- Information

§ §

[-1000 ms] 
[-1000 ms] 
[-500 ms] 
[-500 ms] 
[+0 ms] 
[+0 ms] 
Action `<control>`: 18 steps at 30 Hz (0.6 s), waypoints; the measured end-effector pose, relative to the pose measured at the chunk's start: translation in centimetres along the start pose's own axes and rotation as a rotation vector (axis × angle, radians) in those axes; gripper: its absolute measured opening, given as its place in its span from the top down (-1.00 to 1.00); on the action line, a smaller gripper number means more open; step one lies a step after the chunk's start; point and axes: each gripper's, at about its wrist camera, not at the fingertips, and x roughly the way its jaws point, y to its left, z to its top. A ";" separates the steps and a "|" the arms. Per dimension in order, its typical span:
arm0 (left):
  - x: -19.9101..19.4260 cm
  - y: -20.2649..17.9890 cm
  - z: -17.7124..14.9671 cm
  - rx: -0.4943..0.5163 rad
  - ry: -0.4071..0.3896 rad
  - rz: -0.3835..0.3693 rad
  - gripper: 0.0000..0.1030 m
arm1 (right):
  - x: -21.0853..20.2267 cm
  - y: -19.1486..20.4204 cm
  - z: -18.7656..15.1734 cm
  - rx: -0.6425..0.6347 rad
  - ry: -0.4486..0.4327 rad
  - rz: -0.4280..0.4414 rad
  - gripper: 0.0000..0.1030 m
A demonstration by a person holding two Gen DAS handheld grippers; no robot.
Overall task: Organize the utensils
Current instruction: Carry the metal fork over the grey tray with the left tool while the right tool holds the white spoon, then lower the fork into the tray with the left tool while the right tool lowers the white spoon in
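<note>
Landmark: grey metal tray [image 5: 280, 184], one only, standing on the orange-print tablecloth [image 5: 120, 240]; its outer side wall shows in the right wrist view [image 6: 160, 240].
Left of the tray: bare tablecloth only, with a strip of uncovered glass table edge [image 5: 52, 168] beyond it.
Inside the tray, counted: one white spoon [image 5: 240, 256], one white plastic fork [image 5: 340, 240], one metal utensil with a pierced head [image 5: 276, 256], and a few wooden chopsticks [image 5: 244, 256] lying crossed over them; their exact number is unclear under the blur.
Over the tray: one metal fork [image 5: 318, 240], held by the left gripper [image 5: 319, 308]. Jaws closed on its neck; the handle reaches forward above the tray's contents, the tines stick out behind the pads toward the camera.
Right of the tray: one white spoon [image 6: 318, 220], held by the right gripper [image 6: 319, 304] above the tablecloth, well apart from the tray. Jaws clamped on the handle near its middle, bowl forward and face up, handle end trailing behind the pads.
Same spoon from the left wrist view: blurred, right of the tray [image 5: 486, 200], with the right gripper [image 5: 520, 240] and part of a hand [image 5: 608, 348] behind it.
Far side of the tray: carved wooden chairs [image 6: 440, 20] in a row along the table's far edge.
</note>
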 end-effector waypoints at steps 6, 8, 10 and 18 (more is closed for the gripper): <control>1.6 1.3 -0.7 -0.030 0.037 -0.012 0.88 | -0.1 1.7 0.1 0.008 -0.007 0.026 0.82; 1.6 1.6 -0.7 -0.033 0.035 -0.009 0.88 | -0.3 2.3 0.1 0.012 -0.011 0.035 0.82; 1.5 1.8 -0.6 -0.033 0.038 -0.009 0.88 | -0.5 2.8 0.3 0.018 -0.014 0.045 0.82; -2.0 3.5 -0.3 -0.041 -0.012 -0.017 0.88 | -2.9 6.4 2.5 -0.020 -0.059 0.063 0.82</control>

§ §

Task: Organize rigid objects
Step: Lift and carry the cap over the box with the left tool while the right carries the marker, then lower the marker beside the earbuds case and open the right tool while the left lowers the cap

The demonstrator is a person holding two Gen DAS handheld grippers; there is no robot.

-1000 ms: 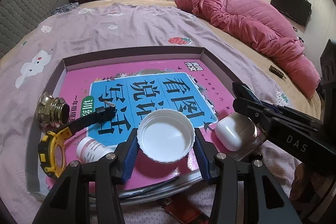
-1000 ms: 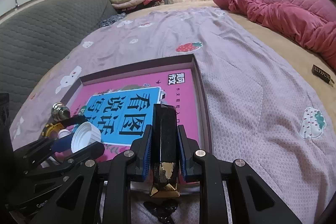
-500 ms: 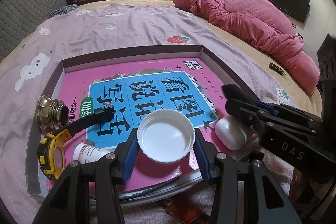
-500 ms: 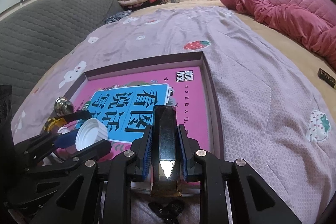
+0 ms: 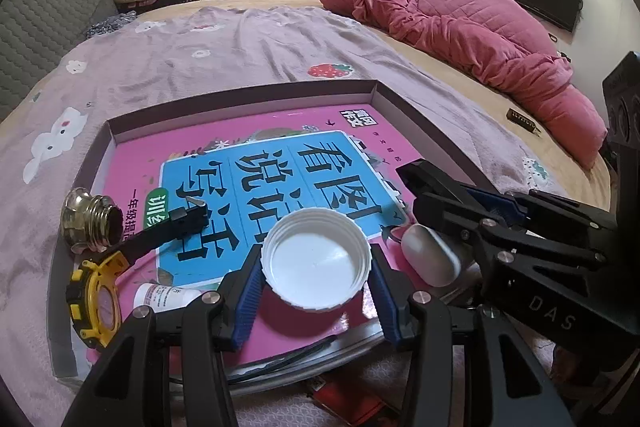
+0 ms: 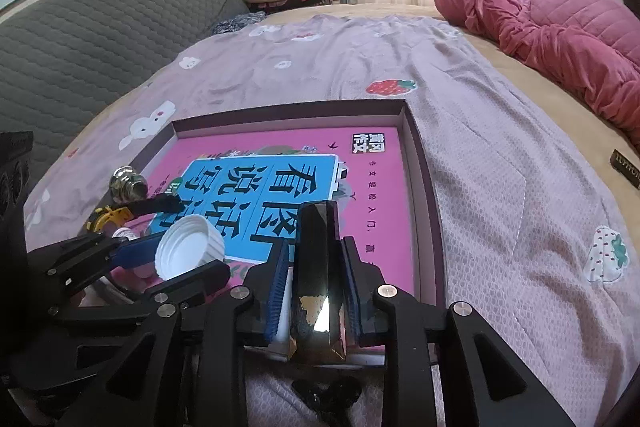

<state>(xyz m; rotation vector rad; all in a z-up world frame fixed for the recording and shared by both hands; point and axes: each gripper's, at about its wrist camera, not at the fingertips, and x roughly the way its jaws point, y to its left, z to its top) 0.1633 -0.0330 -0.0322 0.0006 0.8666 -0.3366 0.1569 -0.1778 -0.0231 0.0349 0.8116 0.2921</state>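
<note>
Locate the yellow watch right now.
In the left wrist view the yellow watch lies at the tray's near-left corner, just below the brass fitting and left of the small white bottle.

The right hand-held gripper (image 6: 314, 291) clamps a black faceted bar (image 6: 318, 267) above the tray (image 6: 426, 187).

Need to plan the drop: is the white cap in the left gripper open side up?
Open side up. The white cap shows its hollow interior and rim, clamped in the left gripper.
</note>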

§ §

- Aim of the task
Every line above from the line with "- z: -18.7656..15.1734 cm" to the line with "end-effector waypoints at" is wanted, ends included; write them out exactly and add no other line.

- Reply
  - z: -18.7656..15.1734 cm
  - rx: -0.6425..0.6347 rad
  - ry: -0.4486..0.4327 rad
  - rz: -0.4280..0.4414 rad
  - gripper: 0.0000..0.1030 m
A demonstration by a person holding two Gen DAS handheld grippers; no robot.
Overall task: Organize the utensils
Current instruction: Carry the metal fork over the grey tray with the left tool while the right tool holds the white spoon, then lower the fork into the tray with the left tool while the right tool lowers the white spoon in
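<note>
Landmark: grey metal tray [image 5: 280, 184], one only, standing on the orange-print tablecloth [image 5: 120, 240]; its outer side wall shows in the right wrist view [image 6: 160, 240].
Left of the tray: bare tablecloth only, with a strip of uncovered glass table edge [image 5: 52, 168] beyond it.
Inside the tray, counted: one white spoon [image 5: 240, 256], one white plastic fork [image 5: 340, 240], one metal utensil with a pierced head [image 5: 276, 256], and a few wooden chopsticks [image 5: 244, 256] lying crossed over them; their exact number is unclear under the blur.
Over the tray: one metal fork [image 5: 318, 240], held by the left gripper [image 5: 319, 308]. Jaws closed on its neck; the handle reaches forward above the tray's contents, the tines stick out behind the pads toward the camera.
Right of the tray: one white spoon [image 6: 318, 220], held by the right gripper [image 6: 319, 304] above the tablecloth, well apart from the tray. Jaws clamped on the handle near its middle, bowl forward and face up, handle end trailing behind the pads.
Same spoon from the left wrist view: blurred, right of the tray [image 5: 486, 200], with the right gripper [image 5: 520, 240] and part of a hand [image 5: 608, 348] behind it.
Far side of the tray: carved wooden chairs [image 6: 440, 20] in a row along the table's far edge.
</note>
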 end-effector waypoints at steps 6, 8, 10 and 18 (more is closed for the gripper): <control>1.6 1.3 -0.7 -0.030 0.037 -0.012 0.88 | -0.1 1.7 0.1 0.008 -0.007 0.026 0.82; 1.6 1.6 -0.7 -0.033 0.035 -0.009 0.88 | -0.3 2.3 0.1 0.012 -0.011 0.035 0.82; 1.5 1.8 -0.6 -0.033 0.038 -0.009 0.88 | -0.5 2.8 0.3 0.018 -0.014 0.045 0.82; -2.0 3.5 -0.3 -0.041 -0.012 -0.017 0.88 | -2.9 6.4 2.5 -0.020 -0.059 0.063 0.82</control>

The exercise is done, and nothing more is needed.